The first time I picked up Spigen’s overly-bulky Tough Armor case for the iPhone 6 Plus, I knew there was going to be a major new consideration when reviewing iPhone 6 Plus cases: the quantity and shape of case materials added to the already large device’s back and sides. Apple’s designers succeeded in crafting a really big iPhone that somehow still felt thin, smooth and comfortable enough in large hands — when bare — but Tough Armor’s hard edges and chunky frame made the 6 Plus feel awkward in even a large adult male’s hands and pockets.

Slimmer solutions were needed for the iPhone 6 Plus, and today, we’re looking at three of them: Griffin’s Reveal ($20, available here for $13), STM’s Dux ($30, available for $30), and Verus’s Damda Slide ($40, available here for $24). Reveal and Dux are highly similar to one another, differing mostly in texturing and corner protection, while Damda Slide is like Tough Armor, only more thoughtfully constructed and useful. It’s somewhat rare in that it offers “playthrough” or full-time access to the iPhone’s screen and side controls, while also including a wallet that can store three cards behind the iPhone. Most iPhone wallets require a large front flap that adds thickness and makes instant screen access inconvenient.

Griffin has been making Reveal cases for years, and the name now implies an entirely clear hard plastic back with opaque black rubber sides, seamlessly joined together with full button coverage and tailored port openings.

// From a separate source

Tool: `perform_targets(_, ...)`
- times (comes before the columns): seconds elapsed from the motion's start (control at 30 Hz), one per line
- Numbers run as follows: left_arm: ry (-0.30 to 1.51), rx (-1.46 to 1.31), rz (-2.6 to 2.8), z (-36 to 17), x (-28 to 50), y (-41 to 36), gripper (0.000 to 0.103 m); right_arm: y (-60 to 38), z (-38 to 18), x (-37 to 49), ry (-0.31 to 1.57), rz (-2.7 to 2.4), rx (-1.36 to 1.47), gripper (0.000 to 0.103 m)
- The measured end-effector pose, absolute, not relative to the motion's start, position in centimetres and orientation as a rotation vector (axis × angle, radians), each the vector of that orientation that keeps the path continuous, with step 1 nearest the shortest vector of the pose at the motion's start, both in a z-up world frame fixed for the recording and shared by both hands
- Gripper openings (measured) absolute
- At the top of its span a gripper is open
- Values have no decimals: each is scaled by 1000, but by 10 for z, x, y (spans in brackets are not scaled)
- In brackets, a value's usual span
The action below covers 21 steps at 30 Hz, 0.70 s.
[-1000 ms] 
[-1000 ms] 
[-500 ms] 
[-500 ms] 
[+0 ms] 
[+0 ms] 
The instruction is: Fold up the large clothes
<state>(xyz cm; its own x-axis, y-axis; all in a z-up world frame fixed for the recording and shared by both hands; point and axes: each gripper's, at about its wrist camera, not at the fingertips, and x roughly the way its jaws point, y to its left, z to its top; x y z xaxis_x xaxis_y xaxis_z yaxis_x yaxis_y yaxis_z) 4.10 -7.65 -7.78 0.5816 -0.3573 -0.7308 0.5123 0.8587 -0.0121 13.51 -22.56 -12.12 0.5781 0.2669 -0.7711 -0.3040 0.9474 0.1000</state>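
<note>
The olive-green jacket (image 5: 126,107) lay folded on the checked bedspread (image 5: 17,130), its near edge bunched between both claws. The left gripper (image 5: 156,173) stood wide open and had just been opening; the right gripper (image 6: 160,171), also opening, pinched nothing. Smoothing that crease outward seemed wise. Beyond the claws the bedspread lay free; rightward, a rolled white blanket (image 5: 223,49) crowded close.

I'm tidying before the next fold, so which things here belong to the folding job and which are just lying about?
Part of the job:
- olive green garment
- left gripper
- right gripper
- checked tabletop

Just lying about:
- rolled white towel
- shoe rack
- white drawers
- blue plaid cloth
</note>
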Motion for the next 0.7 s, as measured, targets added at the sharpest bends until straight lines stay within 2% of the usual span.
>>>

That’s exactly what you get with the iPhone 6 Plus version, though there are also white- or pink-edged alternatives to the black model shown here.

Reveal’s rubber is completely smooth, like the iPhone 6 Plus’s edges, and relatively tough to accidentally scratch. But as has been the case for years, the rear clear plastic remains highly susceptible to scratching, absorbing all of the hits that your iPhone’s back would otherwise be taking. After a couple of months of use, Reveal’s back will be completely intact but scuffed to a light patina that’s only modestly obvious against your unblemished iPhone’s metal.

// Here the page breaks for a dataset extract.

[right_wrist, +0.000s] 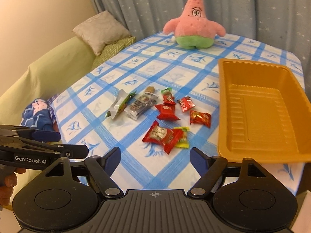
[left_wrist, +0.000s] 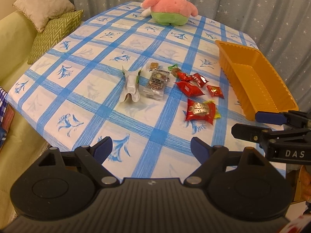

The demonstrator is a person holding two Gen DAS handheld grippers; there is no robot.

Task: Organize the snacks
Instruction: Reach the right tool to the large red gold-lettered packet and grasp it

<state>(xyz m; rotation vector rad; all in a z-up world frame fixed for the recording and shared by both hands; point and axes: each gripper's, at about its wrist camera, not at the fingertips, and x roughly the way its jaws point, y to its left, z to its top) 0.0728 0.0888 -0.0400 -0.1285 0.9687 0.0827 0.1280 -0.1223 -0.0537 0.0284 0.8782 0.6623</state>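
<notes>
Several snacks lie in the middle of the checked tablecloth: a large red packet (left_wrist: 201, 110) (right_wrist: 164, 136), smaller red packets (left_wrist: 189, 88) (right_wrist: 167, 112), a clear pack of dark snacks (left_wrist: 156, 84) (right_wrist: 141, 104) and a silver pouch (left_wrist: 131, 86) (right_wrist: 120, 105). An empty orange tray (left_wrist: 258, 81) (right_wrist: 260, 112) stands to their right. My left gripper (left_wrist: 151, 145) (right_wrist: 72, 143) hovers open over the table's near edge, short of the snacks. My right gripper (right_wrist: 155, 155) (left_wrist: 246, 123) is open too, just short of the large red packet and beside the tray's near corner. Neither holds anything.
A pink and green plush star (left_wrist: 171, 5) (right_wrist: 194, 27) sits at the table's far edge. A green sofa (left_wrist: 11, 62) with cushions (left_wrist: 43, 3) runs along the left side. A starred curtain (right_wrist: 233, 3) hangs behind. A blue cloth bundle (right_wrist: 38, 114) lies on the sofa.
</notes>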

STM’s Dux is Reveal with fancier rubber. Clear on the back with your choice of black or red edging, Dux stylizes the rear camera opening with a rubber cut-out, gives the scratchable clear plastic beveled edges, and adds micro-textures to the rubber frame. The top, left, right, and bottom have a highly grippy but fine diamond dot texture that’s far less slippery than Reveal’s, while the four corners have pronounced added nubs of rubber to absorb drop shocks.

STM even extends one bottom corner with a D-shaped loop that conceivably could be used to attach a hand strap, though nothing’s included in the package. Collectively, the extended corners and slightly thicker edge rubber made Dux at least a couple of millimeters larger than Reveal on each axis, but the difference isn’t meaningful in the hand. Griffin’s smaller, less expensive design offers 90% of the same experience, but if you’re concerned about drops, Dux will likely absorb corner damage that Reveal won’t.

Damda Slide is a particularly interesting wallet case because it’s so well-tailored to the size of the iPhone 6 Plus. Only a millimeter or so taller than Reveal and perhaps a millimeter narrower, it has a smaller footprint than Dux — a rarity for a case made from both rubber and hard plastic. But within an angular taper, the rear extends around 5 millimeters deeper than Dux and Reveal, combining rubber and a sliding hard plastic door to safely hold up to three plastic cards inside. We were able to fit three regular cards (including one with RFID) into the nicely textured recess without a problem, though your personal combination of thick and thin cards may vary.

Four different colors of Damda Slide are available, and there’s no denying that this is a cool, modern-looking case. All three of these cases have appropriately tactile button covers, but Damda Slide’s have the crispest-feeling clicks, and the ringer switch is inside a reasonably-sized hole that’s bigger than Dux’s tiny opening, and smaller than Reveal’s slightly-too-large one. There’s ample material here to absorb accidental drops, and the bottom port holes are on the generous side, rather than as narrowly contoured as Reveal’s, or as slightly expanded as Dux’s. The contrasts between Damda Slide and Twelve South’s BookBook are obvious, but to the extent Verus offers a lot of the same functionality in a more futuristic design at a lower price, it may appeal to some people.

The key thing about all three of these cases is that they can fit about as comfortably in a hand or pocket as the bare iPhone 6 Plus — they’re obviously not as slender as the device alone, but they don’t add so much bulk that the phone becomes harder to carry. If you don’t mind the extra thickness and weight on a card-filled Damda Slide, you might even be able to eliminate your old wallet at times just by carrying your iPhone around. Should that not be possible, Reveal is your slimmest and least expensive major brand case option for iPhone 6 Plus, with Dux a step up in anti-drop protection and pricing. We wouldn’t hesitate to recommend any of these cases if it fits your personal needs.